Both require a small army of dedicated data engineers and database developers who understand the data being ingested and stored. This team has to act as the “guardian and keeper” of the organization’s data. They get called upon whenever new data needs to be acquired, cleaned, or stored…when existing data needs to be maintained, new applications are built on top of the data, or any part of the organization requests access to any data set. That’s a hefty task for a small team of people.
It is little wonder that many organizations struggle with their data management. Few people outside the data engineering team know their company’s data, its location, or its meaning. This is a real problem for businesses. Valuable data stays undiscovered, unexplored, and untapped. Organizations are less likely to discover new insights with fewer eyes on the data. When data is trapped in silos encouraged by data lakes and warehouses, it is still harder to connect the dots between data points and make data-driven decisions.
In this article, you will learn how data mesh architecture solves these problems by helping create an ecosystem of data products and services. You will be introduced to the core principles of data mesh, what they are and why we need them, and how the data mesh architecture can help organizations develop data-driven products, services, and insights while ensuring data is handled responsibly.

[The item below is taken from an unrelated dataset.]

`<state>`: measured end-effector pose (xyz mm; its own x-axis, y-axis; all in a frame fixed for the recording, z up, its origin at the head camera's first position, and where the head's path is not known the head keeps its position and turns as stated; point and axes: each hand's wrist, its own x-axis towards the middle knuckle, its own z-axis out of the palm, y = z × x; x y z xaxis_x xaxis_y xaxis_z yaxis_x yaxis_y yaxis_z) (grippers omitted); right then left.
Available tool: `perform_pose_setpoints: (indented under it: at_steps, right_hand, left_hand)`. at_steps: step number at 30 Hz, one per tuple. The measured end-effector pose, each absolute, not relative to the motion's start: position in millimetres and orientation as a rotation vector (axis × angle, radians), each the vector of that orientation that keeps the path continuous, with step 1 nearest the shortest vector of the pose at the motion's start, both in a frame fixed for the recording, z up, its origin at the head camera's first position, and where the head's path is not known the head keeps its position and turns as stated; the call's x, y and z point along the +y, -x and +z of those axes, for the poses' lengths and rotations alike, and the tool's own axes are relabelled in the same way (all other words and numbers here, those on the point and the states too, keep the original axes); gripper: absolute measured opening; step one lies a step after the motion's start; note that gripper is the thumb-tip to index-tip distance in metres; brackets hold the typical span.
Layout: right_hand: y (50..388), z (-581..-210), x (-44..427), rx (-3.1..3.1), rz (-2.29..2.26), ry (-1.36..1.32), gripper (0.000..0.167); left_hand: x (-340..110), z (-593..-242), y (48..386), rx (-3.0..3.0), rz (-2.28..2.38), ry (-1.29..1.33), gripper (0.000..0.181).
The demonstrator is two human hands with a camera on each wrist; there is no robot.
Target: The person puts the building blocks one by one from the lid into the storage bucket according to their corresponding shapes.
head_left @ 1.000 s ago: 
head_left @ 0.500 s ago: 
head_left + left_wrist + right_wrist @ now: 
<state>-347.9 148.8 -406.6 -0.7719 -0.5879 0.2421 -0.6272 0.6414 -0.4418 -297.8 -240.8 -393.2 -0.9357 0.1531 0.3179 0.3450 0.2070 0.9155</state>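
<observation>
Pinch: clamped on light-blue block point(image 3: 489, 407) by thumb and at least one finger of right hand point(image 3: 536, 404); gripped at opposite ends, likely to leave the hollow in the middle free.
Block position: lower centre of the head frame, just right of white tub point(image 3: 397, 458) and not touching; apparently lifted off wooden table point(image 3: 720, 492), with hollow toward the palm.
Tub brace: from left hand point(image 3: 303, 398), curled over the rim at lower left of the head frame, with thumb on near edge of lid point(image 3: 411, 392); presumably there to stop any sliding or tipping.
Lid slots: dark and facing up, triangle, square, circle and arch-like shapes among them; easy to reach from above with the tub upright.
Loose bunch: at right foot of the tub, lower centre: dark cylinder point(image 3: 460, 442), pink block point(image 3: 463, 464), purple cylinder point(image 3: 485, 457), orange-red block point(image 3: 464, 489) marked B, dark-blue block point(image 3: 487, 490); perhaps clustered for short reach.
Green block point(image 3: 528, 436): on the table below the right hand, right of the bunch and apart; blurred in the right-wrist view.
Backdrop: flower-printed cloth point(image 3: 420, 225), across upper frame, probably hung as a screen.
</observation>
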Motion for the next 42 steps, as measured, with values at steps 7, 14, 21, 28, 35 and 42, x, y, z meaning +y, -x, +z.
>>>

Summary of key differences between traditional data storage and data mesh
Data lakes and data warehouses | Data mesh | |
---|---|---|
Data Quality Management | Typically the responsibility of a centralized data team or data steward. This team ensures the data’s accuracy, completeness, and consistency in the data lake or warehouse. | Shared responsibility of all teams that use the data. Each team is responsible for ensuring the quality of the data they use and for sharing their data in a way that allows other teams to trust and use it. |
Access to Data | Often limited to a select group of data analysts or data scientists. This can be due to technical limitations or data governance policies restricting access to specific data types. | Decentralized and democratized. All teams have access to the data they need to do their work, and there is a culture of transparency and collaboration around data. |
Ownership of Data | Centralized and siloed. For example, a marketing team might own the data related to customer interactions, while a sales team might own data related to sales transactions. | Decentralized and shared. Each team owns the data they produce and is responsible for making it available to other teams. There is a culture of collaboration and shared ownership of data across the organization. |
Understanding Data | Can be challenging due to the lack of context and metadata associated with the data. It can also be challenging to trace the lineage of the data and understand how it has been transformed over time. | Understanding data is a priority. Data comprises rich metadata and context, focusing on data lineage and traceability. This makes it easier for teams to understand and trust the data they are using. |
Data as a Product | Data is often treated as an input for analysis and decision-making. It is not necessarily seen as a product in and of itself. | Data is treated as a product that can be created, shared, and even monetized. Teams are encouraged to think about using data to create value for their customers or users. |
Dark Data | Dark data refers to data that is collected but not used. In traditional data storage, dark data is often left unanalyzed and can be difficult to access. | Dark data is actively sought out and used in a data mesh. There is a culture of experimentation and continuous learning, and teams are encouraged to try new things and see what works. This helps ensure that all data is used to its full potential. |
Data Silos | May suffer from data silos, where different teams or departments have their own separate data stores, and there is little integration or sharing of data. | There is a focus on breaking down data silos and promoting collaboration and integration across teams. Data is shared and used to promote transparency and cross-functional collaboration. |
Data Governance Responsibility | Typically, the responsibility of a centralized data team or data steward. This team sets policies and standards for collecting, storing, and using data. | Decentralized and shared across teams. Each team is responsible for adhering to data governance policies and ensuring the quality and integrity of the data they use and produce. There is a focus on transparency and collaboration around data governance. This can be difficult in practice, as it is impacted by regulations, company size, and the need to balance risks and agility. |
Data Production and Consumption | Data Producer and Consumers were tightly tied and had to work together (imagine emails, meetings, and discussions between producer and consumer). | Separates data producer and consumer with a focus on packaging data into a product and putting it out there for consumers. This is a key to decentralization. |
Self-service Platform Design | Relies on a centralized data team or data scientists to provide access to data and build reports and analytics. This can create bottlenecks and delays in getting access to data and insights. | Focuses on building self-service platforms that allow teams to access the data they need and build their own reports and analytics without relying on a centralized data team. This enables teams to be more agile and independent in their use of data. |
Engineering?
Messy Inc.’s challenge…
To illustrate the value data mesh implementation can bring to an organization, we will use an example of a fictitious large enterprise, Messy, Inc., throughout this article.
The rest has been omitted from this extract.